Descrição de chapéu Governo Bolsonaro

Governo e BB levantam R$ 7,4 bi em oferta de ações da IRB Brasil

Papéis começam a ser negociados na Bolsa na próxima segunda-feira

São Paulo | Reuters

A resseguradora IRB Brasil Resseguros estabeleceu preço de ação em R$ 88 em uma oferta secundária fechada na noite de quinta-feira (18), informou a companhia nesta sexta-feira (19) em comunicado ao mercado.

O governo brasileiro e a BB Seguros, ambos acionistas do IRB, levantaram cerca de R$ 7,4 bilhões com a oferta, como parte de um plano mais abrangente do presidente Jair Bolsonaro de vender ativos.

A BB Seguros é uma subsidiária da BB Seguridade, que por sua vez pertence ao Banco do Brasil.

Em comunicado, o BB disse que estima impacto positivo no resultado do terceiro trimestre de 2019 do banco de aproximadamente R$ 1,6 bilhão com a operação.

O preço da oferta teve um desconto ao redor de 2% em relação ao preço de fechamento da ação na quinta-feira, de R$ 90. O papel acumula queda de 8,4% nos últimos 30 dias, após os acionistas divulgarem a intenção de se desfazerem de fatia na empresa.

As unidades de banco de investimentos do Banco do Brasil, Bank of America, Banco Bradesco, Caixa Econômica Federal, Citigroup, Itaú Unibanco e UBS coordenaram a operação.

As ações distribuídas na oferta começam a ser negociadas na Bolsa na próxima segunda-feira (22).

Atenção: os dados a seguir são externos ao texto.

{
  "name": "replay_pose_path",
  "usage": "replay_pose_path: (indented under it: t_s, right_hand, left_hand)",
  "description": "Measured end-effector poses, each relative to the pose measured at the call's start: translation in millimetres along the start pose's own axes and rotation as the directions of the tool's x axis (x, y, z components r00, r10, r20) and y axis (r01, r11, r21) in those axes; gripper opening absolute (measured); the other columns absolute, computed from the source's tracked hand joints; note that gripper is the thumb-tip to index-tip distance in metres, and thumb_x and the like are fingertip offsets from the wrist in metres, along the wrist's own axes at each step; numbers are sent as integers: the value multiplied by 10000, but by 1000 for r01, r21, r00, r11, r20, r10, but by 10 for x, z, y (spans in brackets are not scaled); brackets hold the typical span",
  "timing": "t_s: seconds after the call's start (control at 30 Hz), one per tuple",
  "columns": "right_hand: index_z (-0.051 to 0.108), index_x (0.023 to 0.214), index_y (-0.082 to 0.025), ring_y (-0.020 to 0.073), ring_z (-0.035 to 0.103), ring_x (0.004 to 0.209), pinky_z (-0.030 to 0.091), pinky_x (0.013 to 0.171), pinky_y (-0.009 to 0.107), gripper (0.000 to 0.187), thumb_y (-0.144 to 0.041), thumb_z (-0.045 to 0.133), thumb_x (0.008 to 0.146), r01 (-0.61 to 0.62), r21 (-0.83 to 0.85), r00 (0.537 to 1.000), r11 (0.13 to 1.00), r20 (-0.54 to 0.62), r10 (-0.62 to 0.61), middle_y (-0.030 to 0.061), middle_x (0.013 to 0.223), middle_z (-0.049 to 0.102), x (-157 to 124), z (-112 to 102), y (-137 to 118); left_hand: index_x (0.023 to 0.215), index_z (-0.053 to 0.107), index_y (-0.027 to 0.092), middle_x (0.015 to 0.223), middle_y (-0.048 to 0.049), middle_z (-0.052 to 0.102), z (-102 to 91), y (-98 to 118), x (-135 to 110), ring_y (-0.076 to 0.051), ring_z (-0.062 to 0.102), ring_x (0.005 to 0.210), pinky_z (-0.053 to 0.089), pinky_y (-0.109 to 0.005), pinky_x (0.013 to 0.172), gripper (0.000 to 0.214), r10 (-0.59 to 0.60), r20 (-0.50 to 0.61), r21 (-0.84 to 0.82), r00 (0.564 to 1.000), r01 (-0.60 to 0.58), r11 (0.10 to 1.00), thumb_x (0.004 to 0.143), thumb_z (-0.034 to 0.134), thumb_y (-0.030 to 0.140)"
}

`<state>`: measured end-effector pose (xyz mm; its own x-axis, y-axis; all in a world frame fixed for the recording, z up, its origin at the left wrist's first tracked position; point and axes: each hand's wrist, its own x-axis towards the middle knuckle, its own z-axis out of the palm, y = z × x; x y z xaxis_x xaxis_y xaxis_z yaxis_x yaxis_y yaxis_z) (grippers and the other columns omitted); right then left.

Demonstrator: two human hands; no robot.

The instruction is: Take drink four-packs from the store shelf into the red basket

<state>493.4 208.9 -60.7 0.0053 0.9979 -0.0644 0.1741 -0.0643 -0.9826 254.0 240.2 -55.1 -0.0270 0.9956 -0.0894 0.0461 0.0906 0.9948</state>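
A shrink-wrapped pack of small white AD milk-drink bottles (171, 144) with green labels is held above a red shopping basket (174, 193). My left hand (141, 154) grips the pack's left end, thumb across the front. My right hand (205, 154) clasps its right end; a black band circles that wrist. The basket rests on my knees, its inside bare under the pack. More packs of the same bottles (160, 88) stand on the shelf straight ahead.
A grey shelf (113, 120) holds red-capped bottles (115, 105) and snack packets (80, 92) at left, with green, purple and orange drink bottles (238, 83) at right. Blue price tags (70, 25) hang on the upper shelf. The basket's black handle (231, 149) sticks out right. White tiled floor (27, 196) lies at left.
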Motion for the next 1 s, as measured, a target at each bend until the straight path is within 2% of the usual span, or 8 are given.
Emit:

Após a oferta, os bancos privados Bradesco e Itaú continuarão como os principais acionistas do IRB, com uma participação de 15,2% cada. Eles não podem vender suas fatias pelos próximos seis meses.

RESSEGUROS

O IRB é líder no mercado de resseguros na América Latina e a oitava maior do setor em valor de mercado no mundo, segundo informações da companhia. O resseguro é o seguro contratado por uma seguradora com o objetivo de obter indenização caso suas apólices de seguro provoquem quaisquer danos.

No Brasil, o IRB deteve o monopólio do setor por quase sete décadas —de 1939, quando foi criado, até 2007, quando a lei complementar 126 pôs fim à exclusividade.

A companhia teve a sua imagem abalada depois do envolvimento no escândalo de pagamento de propinas do mensalão.

O caso foi revelado em 2005. Investigação interna da resseguradora concluiu que o ex-presidente da estatal Lídio Duarte e o ex-diretor Comercial Luiz Eduardo Lucena indicaram, sem critérios técnicos, três corretoras de seguros para intermediar a colocação de parte dos contratos de resseguros no exterior.

O dono de uma dessas corretoras, Henrique Brandão, amigo do ex-deputado federal Roberto Jefferson, pivô do escândalo, teria cobrado R$ 400 mil por mês em nome do então deputado.

O instituto foi privatizado em 2013 e, quatro anos depois, fez uma oferta inicial de ações na Bolsa brasileira que levantou R$ 2 bilhões. Desde então, seus papéis subiram mais de 270%. 

No primeiro trimestre deste ano, o IRB registrou crescimento de 26,2% nos prêmios (valor pago) emitidos em relação aos mesmos três meses de 2018, para R$ 1,8 bilhão.

A decisão da União de se desfazer de suas ações na empresa ocorre após a Caixa ter vendido sua participação na resseguradora. Em fevereiro deste ano, a empresa fez uma oferta secundária de ações para vender os 8,9% que o banco estatal detinha, em operação que totalizou R$ 2,4 bilhões.